En effet, ayant signé en décembre 2023 un contrat de location longue durée pour une Citroën C4 automatique d'une valeur de 34 000 euros, l'homme doit désormais verser environ 700 euros par mois jusqu'en novembre 2027. Lorsque le contrat a été établi, il était un conducteur actif. Aujourd'hui, sa situation a radicalement changé. Résidant en EHPAD et se déplaçant en fauteuil roulant, il est dans l'impossibilité de prendre le volant.
Malgré la présentation d'attestations médicales à son concessionnaire, celui-ci refuse de mettre un terme au contrat. "Nous avons apporté des documents médicaux certifiant que mon grand-père ne peut plus conduire. Le concessionnaire était au courant de sa santé fragile et faisait affaire avec lui depuis longtemps", explique son petit-fils, visiblement frustré.

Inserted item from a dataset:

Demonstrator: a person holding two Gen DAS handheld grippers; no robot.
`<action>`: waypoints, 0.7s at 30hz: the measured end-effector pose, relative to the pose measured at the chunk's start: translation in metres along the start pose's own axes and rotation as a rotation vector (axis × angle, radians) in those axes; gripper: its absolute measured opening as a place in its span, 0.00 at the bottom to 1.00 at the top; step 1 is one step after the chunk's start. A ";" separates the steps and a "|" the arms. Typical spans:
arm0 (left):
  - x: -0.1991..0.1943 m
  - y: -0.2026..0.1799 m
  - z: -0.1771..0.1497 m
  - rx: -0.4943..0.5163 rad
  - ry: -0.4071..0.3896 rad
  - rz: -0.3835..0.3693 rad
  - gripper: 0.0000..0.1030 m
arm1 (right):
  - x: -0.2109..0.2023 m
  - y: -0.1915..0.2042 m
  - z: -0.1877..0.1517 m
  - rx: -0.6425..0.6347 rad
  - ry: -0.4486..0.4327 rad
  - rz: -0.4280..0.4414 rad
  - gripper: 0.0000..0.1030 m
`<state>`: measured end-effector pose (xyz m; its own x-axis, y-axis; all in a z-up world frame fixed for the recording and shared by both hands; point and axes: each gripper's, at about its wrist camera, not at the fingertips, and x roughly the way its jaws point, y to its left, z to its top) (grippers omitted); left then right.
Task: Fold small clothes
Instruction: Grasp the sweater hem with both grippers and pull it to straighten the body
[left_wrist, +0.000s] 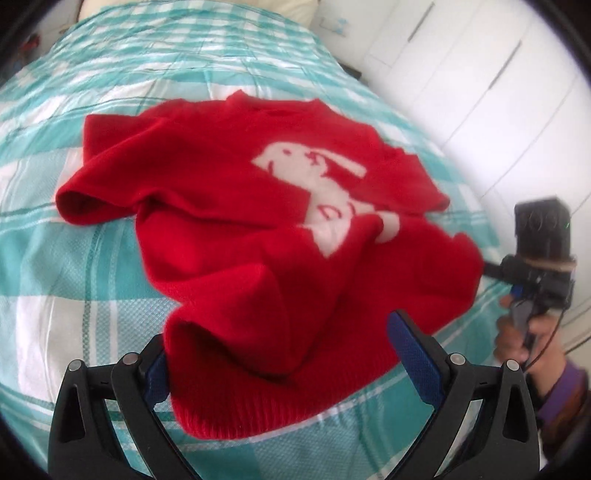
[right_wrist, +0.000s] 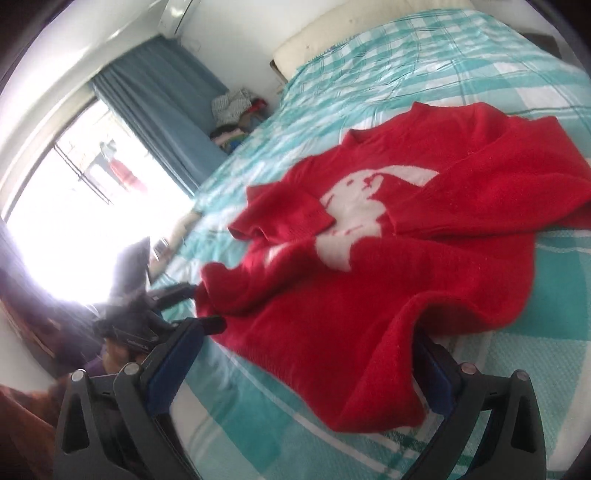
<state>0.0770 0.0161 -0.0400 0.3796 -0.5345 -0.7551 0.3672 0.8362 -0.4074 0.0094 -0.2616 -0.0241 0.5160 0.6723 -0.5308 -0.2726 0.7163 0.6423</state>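
Both grippers, left gripper (left_wrist: 284, 354) and right gripper (right_wrist: 306, 354), stood wide open astride the hem of the rumpled red rabbit sweater (left_wrist: 266, 206) on the checked bedspread (left_wrist: 66, 258), gripping nothing, seemingly poised to pinch its corners for folding.

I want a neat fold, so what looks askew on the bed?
The red sweater lies rumpled on the checked bedspread, hem bunched up, one sleeve flopped across the white rabbit.

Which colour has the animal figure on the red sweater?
White, on the red sweater; the figure shows best in the left wrist view.
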 end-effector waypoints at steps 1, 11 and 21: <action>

De surcroît, plusieurs assurances ont été souscrites à la signature du leasing, mais aucune ne permet aujourd'hui de suspendre ou d'annuler les paiements, même en cas d'invalidité ou de décès. Cette situation amène la famille à se poser des questions sur les conditions de signature du contrat, envisageant même un potentiel "abus de faiblesse".
Étant donné que la voiture demeure inutilisée tout en continuant à engendrer des frais, les proches du retraité cherchent des solutions juridiques pour annuler ou alléger le contrat. De son côté, la concession a déclaré examiner toutes les options possibles pour tenter de débloquer cette affaire complexe.